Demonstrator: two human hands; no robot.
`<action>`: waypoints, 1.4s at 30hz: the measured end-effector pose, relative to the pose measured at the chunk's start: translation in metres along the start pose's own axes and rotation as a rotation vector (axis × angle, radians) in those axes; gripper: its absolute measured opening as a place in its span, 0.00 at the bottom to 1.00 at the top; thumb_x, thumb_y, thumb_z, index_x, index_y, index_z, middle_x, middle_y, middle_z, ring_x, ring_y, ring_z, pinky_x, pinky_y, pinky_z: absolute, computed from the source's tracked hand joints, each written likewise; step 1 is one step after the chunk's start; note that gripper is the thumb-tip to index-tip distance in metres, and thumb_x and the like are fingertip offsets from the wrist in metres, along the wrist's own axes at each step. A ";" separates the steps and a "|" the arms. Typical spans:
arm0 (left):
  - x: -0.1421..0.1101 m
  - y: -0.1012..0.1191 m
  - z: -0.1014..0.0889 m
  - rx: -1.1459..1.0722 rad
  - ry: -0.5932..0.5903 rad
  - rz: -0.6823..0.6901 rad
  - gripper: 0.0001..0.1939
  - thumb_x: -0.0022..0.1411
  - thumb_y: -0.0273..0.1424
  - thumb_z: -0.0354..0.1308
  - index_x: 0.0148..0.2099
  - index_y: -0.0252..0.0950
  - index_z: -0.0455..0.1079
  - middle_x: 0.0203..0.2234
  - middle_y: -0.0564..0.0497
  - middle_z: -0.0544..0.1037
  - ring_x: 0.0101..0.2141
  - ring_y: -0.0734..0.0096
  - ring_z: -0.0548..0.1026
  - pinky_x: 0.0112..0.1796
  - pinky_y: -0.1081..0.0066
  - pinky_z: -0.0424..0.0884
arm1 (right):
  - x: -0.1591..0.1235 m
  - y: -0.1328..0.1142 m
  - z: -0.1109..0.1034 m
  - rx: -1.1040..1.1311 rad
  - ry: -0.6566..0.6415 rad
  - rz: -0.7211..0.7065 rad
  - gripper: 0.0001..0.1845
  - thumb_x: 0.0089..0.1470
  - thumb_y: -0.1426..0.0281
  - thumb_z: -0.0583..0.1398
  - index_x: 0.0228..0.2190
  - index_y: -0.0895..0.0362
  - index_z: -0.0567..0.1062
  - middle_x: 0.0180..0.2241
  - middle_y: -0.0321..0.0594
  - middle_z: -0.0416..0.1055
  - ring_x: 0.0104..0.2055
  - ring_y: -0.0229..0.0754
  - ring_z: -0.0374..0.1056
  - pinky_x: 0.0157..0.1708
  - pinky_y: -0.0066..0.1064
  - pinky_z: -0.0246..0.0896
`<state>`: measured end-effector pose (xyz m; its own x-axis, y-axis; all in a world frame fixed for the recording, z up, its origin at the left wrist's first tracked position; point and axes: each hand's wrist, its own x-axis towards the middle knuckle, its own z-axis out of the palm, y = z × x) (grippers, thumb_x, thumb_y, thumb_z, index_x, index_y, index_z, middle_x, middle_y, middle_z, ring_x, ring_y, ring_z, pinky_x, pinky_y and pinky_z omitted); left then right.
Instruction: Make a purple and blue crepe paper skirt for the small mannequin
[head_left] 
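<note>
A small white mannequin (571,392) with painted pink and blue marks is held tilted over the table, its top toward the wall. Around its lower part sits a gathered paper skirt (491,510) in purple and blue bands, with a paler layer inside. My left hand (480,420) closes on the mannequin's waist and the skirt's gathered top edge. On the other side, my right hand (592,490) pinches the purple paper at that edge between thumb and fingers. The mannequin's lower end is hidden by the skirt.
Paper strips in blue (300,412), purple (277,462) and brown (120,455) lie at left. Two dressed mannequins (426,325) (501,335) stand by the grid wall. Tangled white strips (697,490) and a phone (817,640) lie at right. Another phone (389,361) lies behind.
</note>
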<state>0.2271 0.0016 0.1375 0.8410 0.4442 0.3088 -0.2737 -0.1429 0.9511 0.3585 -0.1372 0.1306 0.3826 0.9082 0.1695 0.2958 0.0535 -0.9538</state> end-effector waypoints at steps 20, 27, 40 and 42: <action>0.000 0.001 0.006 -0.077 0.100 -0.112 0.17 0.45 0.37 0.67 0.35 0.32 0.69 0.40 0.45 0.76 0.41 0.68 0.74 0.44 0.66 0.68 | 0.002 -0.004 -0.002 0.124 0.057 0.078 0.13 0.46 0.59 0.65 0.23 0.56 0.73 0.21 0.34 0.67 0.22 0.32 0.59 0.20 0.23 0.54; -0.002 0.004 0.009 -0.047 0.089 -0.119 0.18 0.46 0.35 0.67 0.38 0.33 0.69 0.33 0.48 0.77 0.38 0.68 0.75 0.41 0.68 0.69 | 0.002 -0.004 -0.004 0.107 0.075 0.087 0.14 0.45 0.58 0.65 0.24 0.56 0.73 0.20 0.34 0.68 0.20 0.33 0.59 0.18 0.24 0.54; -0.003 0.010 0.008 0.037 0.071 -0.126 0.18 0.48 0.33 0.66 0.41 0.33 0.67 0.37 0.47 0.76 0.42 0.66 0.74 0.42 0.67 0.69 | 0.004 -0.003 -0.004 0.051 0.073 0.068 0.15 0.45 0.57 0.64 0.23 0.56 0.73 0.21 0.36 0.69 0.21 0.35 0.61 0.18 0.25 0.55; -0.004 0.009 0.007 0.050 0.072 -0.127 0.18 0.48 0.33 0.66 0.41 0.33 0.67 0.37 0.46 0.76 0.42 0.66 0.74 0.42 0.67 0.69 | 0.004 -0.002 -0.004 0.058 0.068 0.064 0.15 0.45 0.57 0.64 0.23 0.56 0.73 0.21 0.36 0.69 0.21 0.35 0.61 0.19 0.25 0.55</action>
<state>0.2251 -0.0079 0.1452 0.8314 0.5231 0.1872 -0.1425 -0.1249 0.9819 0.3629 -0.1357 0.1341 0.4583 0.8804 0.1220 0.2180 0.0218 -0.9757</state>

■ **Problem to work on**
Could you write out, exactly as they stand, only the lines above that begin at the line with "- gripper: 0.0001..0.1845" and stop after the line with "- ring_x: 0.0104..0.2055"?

■ **Response to this exercise**
  - gripper: 0.0001..0.1845
  - thumb_x: 0.0089..0.1470
  - thumb_y: -0.1426..0.0281
  - thumb_z: -0.0583..0.1398
  - index_x: 0.0228..0.2190
  - index_y: -0.0895..0.0362
  - index_z: -0.0567..0.1062
  - middle_x: 0.0180..0.2241
  - middle_y: -0.0321..0.0594
  - middle_z: -0.0416..0.1055
  - ring_x: 0.0104..0.2055

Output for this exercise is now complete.